Hari se enfrentó a Vara Liso en la Sala de Dispensas. Extendió las manos y agitó los dedos mientras procuraba mantener el equilibrio. Movía la cabeza de un lado al otro. La mujer que había entrado antes —y que tanto le recordaba a Dors— estaba tendida contra la pared, quieta, como muerta.
Hari no tenía miedo; todo había sido tan rápido que no sentía ninguna emoción. Todo parecía descolocado, sobre todo él; ese no era su lugar, ni el de ellas.
Antes era una sala apacible. Ahora olía a electricidad, a la orina que empapaba los pantalones de los tres hombres caídos.
—Te estoy guardando… —dijo Vara Liso desde el otro lado de la sala. Dio un paso hacia él, bajando los brazos—. Para el final.
—¿Quién eres? —preguntó Hari. Le preocupaba la mujer del suelo. Quería comprobar si estaba bien; sintió temblores en la mente, recuerdos, confusas y ricas reacciones impregnadas de promesa y horror, pues estaba seguro de que esa mujer era Dors. Ha regresado. Quería protegerme. El modo en que se movía… ¡cómo un tigre al ataque! Y ahora ha caído como un insecto aplastado.

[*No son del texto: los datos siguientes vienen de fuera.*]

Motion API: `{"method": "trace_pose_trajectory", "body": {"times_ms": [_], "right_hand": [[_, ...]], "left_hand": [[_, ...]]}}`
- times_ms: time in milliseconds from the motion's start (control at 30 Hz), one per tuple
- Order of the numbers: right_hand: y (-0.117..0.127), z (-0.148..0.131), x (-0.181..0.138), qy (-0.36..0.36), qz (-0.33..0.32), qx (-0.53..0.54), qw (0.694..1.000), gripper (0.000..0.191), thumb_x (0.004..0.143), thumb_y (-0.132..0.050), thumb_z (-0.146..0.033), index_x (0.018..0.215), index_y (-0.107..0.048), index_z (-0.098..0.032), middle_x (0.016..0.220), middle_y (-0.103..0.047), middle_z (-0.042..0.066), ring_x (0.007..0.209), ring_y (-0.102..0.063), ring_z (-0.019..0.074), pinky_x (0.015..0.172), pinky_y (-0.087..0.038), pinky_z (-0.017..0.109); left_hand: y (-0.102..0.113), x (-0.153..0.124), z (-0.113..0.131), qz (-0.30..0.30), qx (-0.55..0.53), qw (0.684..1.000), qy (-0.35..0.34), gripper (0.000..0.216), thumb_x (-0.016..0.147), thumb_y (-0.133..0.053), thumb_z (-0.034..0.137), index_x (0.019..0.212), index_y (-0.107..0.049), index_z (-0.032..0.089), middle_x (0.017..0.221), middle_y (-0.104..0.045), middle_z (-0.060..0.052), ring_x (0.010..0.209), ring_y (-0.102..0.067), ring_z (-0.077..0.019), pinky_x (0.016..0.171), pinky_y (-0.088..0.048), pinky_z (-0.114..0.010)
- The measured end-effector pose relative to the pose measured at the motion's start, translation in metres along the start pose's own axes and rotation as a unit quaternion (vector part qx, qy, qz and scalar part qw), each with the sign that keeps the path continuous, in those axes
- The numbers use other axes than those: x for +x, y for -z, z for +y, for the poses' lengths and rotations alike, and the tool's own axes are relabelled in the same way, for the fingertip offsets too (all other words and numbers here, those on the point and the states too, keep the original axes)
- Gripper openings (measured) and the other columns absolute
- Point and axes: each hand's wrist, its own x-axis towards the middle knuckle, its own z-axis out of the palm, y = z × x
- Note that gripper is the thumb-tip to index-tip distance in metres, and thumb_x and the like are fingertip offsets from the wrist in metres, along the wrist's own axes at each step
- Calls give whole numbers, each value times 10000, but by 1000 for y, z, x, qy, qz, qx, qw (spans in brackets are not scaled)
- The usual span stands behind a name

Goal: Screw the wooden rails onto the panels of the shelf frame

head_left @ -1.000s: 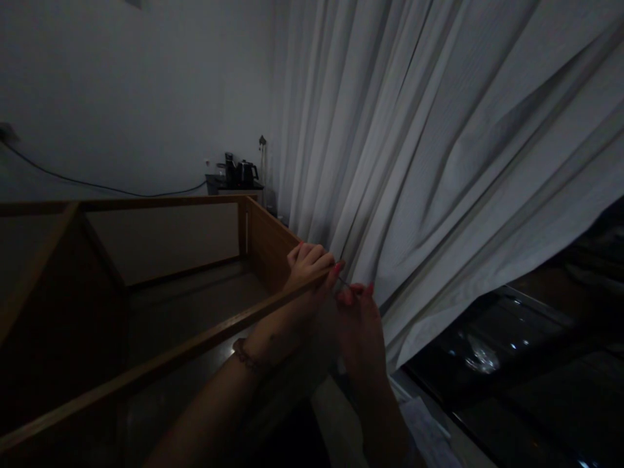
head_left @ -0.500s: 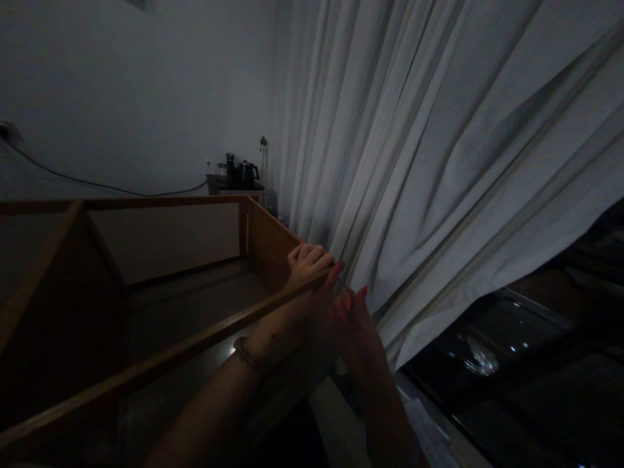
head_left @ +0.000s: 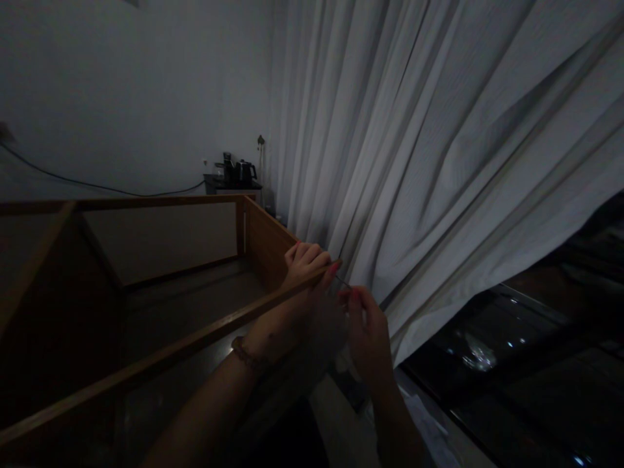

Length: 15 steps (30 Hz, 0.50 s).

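A brown wooden furniture frame (head_left: 195, 342) lies in front of me in dim light, with its near rail running to a corner at the right. My left hand (head_left: 307, 257) is wrapped around that corner, gripping the rail and side panel. One of its red-nailed fingertips rests close to the rail's end. My right hand (head_left: 369, 325) is pinched on a thin metal rod (head_left: 343, 281), perhaps an Allen key. The rod slants from the corner down to my right fingers. Whether its tip sits in a hole is too dark to see.
A white curtain (head_left: 414, 162) hangs close on the right, beside my hands. Beneath it is dark, shiny glass (head_left: 478, 351). A black kettle (head_left: 245, 171) stands on a small cabinet behind the frame, and a cable (head_left: 112, 190) runs along the wall. White paper or plastic (head_left: 424, 422) lies low at right.
My right hand has moved slightly right and turned, so more of the rod shows between it and the corner. My left hand keeps its hold on the corner.
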Motion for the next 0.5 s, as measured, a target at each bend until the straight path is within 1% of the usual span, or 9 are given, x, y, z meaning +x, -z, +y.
{"method": "trace_pose_trajectory", "body": {"times_ms": [67, 133, 200, 233, 300, 367, 400, 433, 500], "right_hand": [[3, 7, 1, 71, 22, -107, 991, 229, 986, -469, -341, 950, -681, -260, 849, -690, 22, 787, -590, 189, 781, -375, 330], [6, 13, 3, 128, 37, -181, 974, 223, 965, -496, -284, 1060, -698, -281, 870, -704, 30, 803, -595, 200, 816, -360, 350], [9, 16, 6, 153, 36, -202, 967, 270, 958, -509, -272, 1155, -690, -308, 873, -707, 30, 807, -597, 202, 825, -355, 358], [9, 17, 7, 154, 34, -190, 969, 280, 958, -515, -285, 1175, -688, -321, 864, -705, 26, 804, -595, 201, 827, -357, 360], [7, 17, 9, 120, 26, -114, 986, 270, 962, -524, -338, 1171, -694, -333, 833, -695, 15, 791, -592, 195, 825, -374, 358], [1, 16, 9, 41, 3, 34, 999, 269, 961, -530, -416, 1143, -705, -323, 772, -672, -1, 751, -585, 178, 798, -411, 343], [-4, 16, 9, -7, -10, 127, 992, 284, 951, -540, -463, 1126, -708, -314, 741, -657, -9, 723, -579, 166, 771, -432, 327], [-10, 15, 9, -52, -20, 224, 973, 306, 930, -563, -509, 1105, -711, -305, 713, -640, -18, 696, -571, 153, 741, -449, 308], [-21, 12, 7, -130, -22, 401, 907, 337, 841, -664, -571, 1031, -718, -298, 688, -615, -37, 659, -558, 127, 704, -479, 274]], "left_hand": [[-2, -1, -1, 2, 4, 1000, -3, 329, 1004, -293, 373, 832, -526, 219, 883, -558, -33, 958, -490, -214, 962, -312, -438], [-2, -2, -1, 3, 10, 1000, -3, 318, 1003, -285, 360, 848, -526, 221, 890, -560, -35, 965, -487, -214, 957, -316, -432], [-2, -2, 0, 2, 13, 1000, 2, 316, 1004, -280, 353, 857, -527, 221, 892, -561, -37, 962, -486, -215, 950, -320, -429], [-1, -2, 1, 2, 12, 1000, 4, 318, 1004, -279, 353, 862, -531, 221, 891, -563, -38, 956, -486, -214, 948, -321, -428], [1, -2, 2, 1, 10, 1000, 6, 321, 1005, -283, 356, 870, -541, 220, 882, -563, -38, 941, -485, -214, 944, -320, -430], [1, -1, 2, -7, 9, 1000, 5, 324, 1004, -286, 355, 880, -554, 221, 871, -561, -40, 938, -483, -215, 946, -318, -432], [1, -1, 2, -7, 8, 1000, 3, 325, 1003, -288, 352, 878, -557, 221, 867, -560, -42, 938, -482, -217, 948, -317, -434], [1, -1, 2, -4, 6, 1000, 2, 325, 1000, -289, 347, 870, -557, 219, 865, -560, -44, 940, -481, -219, 950, -317, -436], [-1, 0, 3, 12, 2, 1000, 3, 326, 996, -285, 335, 841, -545, 215, 866, -560, -47, 943, -482, -220, 959, -314, -440]]}}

Esta mujer menuda y delgada… una aberración. ¡Un monstruo!
Entonces supo quién era la mujer. Wanda la había mencionado semanas atrás, la mujer que no había aceptado unirse a los mentálicos, que se había aliado con Farad Sinter.
—Eres Vara Liso —dijo, y echó a andar hacia ella.
—Bien —dijo la mujer con voz trémula—. Quiero que sepas quién soy. Tú tienes la culpa.
—¿La culpa de qué?
—Tú trabajas con los robots. —Torció la cara en un nudo de furia—. Eres su lacayo, y ellos creen que han ganado.